*Work request*
Return every line of the data below that includes the string "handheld".

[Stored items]
+ + +

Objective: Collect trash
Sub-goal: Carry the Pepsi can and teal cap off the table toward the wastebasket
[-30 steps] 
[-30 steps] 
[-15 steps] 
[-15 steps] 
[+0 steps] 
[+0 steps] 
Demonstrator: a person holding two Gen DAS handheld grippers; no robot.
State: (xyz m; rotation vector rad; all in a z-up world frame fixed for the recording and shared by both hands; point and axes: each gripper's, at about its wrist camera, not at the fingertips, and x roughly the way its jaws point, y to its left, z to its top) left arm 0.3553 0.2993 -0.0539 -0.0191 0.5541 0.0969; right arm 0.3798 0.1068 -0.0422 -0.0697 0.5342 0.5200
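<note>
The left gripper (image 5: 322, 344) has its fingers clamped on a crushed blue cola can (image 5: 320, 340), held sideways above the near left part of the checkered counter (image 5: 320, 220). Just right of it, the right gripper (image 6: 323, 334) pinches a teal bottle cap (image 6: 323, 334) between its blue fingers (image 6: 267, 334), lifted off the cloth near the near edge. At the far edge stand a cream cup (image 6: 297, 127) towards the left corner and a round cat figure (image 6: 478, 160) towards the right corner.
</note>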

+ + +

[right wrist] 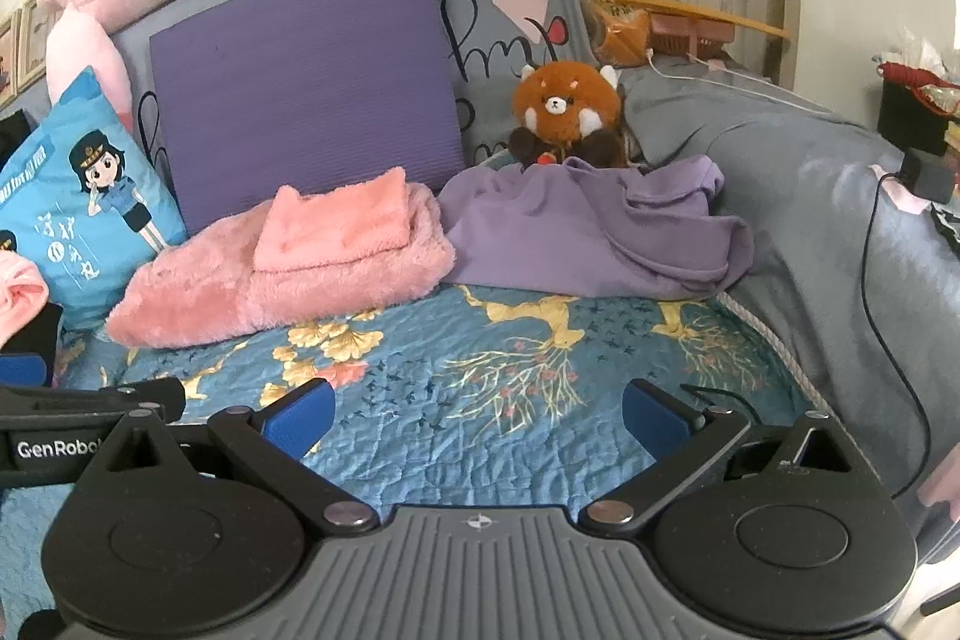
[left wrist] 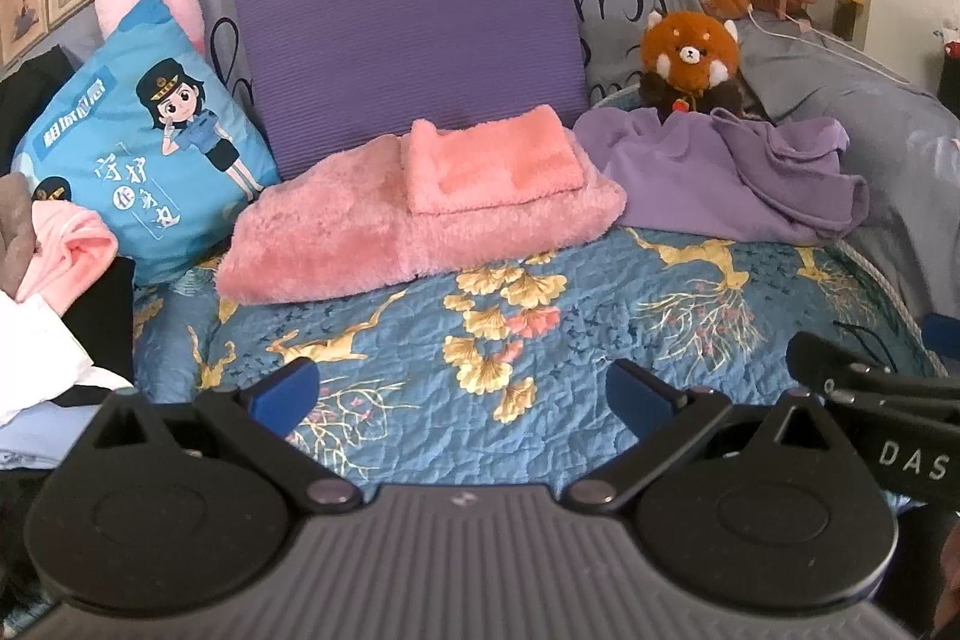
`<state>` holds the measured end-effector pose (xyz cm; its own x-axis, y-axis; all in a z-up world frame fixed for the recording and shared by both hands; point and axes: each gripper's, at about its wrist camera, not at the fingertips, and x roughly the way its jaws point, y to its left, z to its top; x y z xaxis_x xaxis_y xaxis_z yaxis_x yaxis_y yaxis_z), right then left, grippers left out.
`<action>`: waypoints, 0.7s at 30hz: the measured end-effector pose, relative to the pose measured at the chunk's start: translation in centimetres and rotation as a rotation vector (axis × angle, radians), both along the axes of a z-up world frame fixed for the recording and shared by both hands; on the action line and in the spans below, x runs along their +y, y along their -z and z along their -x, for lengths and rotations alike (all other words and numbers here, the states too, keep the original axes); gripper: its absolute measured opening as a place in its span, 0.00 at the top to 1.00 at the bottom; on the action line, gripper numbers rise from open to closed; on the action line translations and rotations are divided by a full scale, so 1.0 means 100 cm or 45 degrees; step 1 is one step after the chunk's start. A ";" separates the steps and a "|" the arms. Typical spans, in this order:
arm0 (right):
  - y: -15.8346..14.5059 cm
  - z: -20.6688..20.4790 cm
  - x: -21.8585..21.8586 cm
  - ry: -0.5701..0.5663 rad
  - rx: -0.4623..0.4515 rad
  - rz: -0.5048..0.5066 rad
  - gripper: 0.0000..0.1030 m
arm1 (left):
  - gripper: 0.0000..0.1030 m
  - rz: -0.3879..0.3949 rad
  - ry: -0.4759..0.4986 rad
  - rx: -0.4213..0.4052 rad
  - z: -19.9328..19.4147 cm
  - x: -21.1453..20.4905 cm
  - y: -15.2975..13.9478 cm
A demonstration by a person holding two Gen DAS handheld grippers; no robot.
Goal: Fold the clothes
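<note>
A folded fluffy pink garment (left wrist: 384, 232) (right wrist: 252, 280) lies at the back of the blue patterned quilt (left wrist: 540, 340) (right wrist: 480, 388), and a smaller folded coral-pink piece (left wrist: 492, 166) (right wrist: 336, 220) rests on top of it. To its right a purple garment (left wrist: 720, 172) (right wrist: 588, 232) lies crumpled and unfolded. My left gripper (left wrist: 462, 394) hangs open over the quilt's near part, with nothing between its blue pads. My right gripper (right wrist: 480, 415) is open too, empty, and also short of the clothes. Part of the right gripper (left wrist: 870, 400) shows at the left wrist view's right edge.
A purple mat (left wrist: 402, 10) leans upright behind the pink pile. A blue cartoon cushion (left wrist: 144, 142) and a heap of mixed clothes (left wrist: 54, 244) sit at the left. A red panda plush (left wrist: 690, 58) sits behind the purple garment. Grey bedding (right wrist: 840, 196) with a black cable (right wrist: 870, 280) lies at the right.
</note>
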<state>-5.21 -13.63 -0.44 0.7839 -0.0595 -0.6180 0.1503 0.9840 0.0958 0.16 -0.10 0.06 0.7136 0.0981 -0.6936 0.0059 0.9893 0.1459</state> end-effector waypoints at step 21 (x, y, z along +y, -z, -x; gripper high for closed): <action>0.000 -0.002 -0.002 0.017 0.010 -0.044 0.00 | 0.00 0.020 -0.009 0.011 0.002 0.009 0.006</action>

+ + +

*Exercise result*
Demonstrator: a person holding two Gen DAS handheld grippers; no robot.
A demonstration by a person holding two Gen DAS handheld grippers; no robot.

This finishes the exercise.